THE SNP leadership was last night urged to get a grip of the faltering Yes Scotland campaign, after a new poll put support for independence a record 30 points behind backing for the Union.

 

With barely a year until the referendum, a YouGov survey found support for a Yes vote at just 29%, compared to 59% for a No, the largest gap between the two sides since Alex Salmond revealed the official question in January. Only 10% of respondents were undecided.

The two-to-one lead for the No side suggests a hardening of pro-Union support, and a decline in the number of undecided voters on whom the Yes campaign have been pinning their hopes.

The new poll brings the average of all the polls to have asked voters "Should Scotland be an independent country?" since February to Yes 33%, No 51% and Don't Know 16%.

YouGov conducted the survey of 1171 Scottish adults between August 19 and 22.

It was commissioned by Devo Plus, a cross-party pro-Union group that campaigns for greater tax and spending powers for Holyrood.

The findings come as Nationalist MSPs return to Holyrood this week amid increasing scepticism that Yes Scotland and its chief executive Blair Jenkins can turn around stubbornly poor polls.

The group, which is SNP-dominated but includes the Scottish Greens and Scottish Socialists, plans to step up a gear around September 18, as the referendum campaign enters its final year.

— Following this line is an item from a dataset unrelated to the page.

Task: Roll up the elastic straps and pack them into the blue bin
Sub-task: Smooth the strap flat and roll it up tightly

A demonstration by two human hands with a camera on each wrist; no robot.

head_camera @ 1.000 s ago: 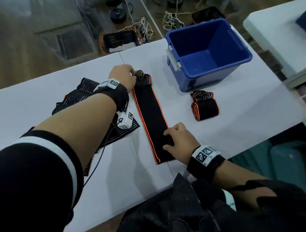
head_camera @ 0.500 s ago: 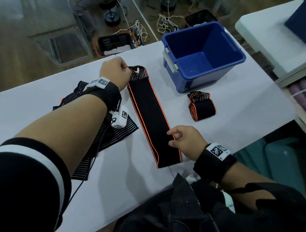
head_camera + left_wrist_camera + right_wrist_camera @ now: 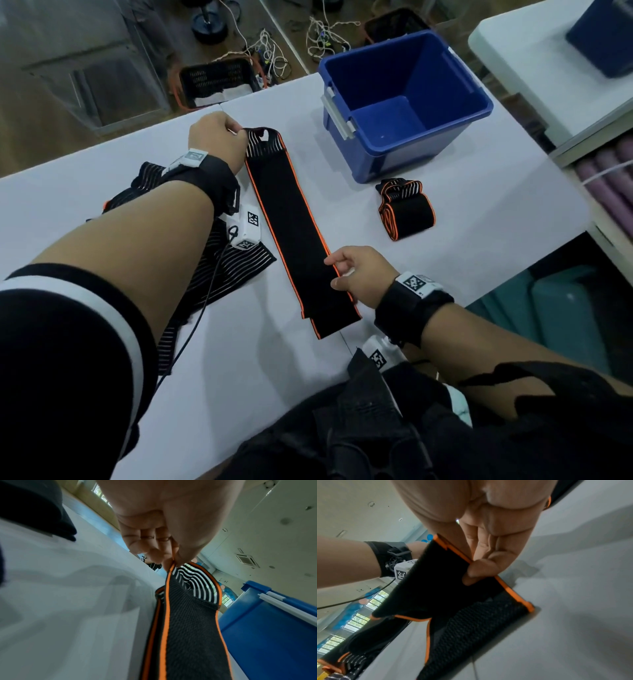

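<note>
A long black strap with orange edges (image 3: pixel 294 226) lies stretched out flat on the white table (image 3: pixel 479 212). My left hand (image 3: pixel 219 140) pinches its far striped end (image 3: pixel 173 561) between thumb and fingers. My right hand (image 3: pixel 356 274) pinches the strap's right orange edge (image 3: pixel 471 563) near the close end. A rolled-up strap (image 3: pixel 406 212) sits on the table just in front of the blue bin (image 3: pixel 404 102), which stands open at the far right with nothing showing inside. More loose striped straps (image 3: pixel 219 270) lie under my left forearm.
The table's right edge drops off beside the bin and the rolled strap. A second white table (image 3: pixel 548 51) with a dark blue object stands at the far right. A black basket (image 3: pixel 219 82) and cables lie on the floor beyond the far edge.
My right hand lifted off the strap's near end and now pinches its right edge. My left hand kept hold of the far end and pulled the strap straighter.
</note>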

One of those close to the group said there would be an autumn "relaunch", with greater prominence given to the minor parties.

One Nationalist said: "People at all levels in the SNP think the party hierarchy has to get a grip of Yes Scotland by the scruff of the neck."

However, one SNP MSP said if Salmond and others did weigh in it would only "piss off" the non-SNP participants in Yes Scotland.

The poll found most people - including 58% of Labour and 65% of SNP voters - wanted the anti-independence parties to set out a vision of more powers for Holyrood before the referendum. If that vision was devo plus, in which Holyrood would raise between 50 and 100% of the money spent in Scotland, 16% of undecided and Yes voters would be more likely to vote No.

Ben Thomson, chair of Devo Plus, said the poll confirmed widespread public support for an agreement on more powers for Holyrood.

Blair McDougall, campaign director for the pro-Union Better Together group, said: "Yes Scotland are further behind than they were when they launched their campaign. This poll will surely add to the sense of crisis in the nationalist camp."

A spokesman for Yes Scotland said: 'What this poll underlines is that only a Yes vote will deliver the powers that people in Scotland want their parliament in Edinburgh to have."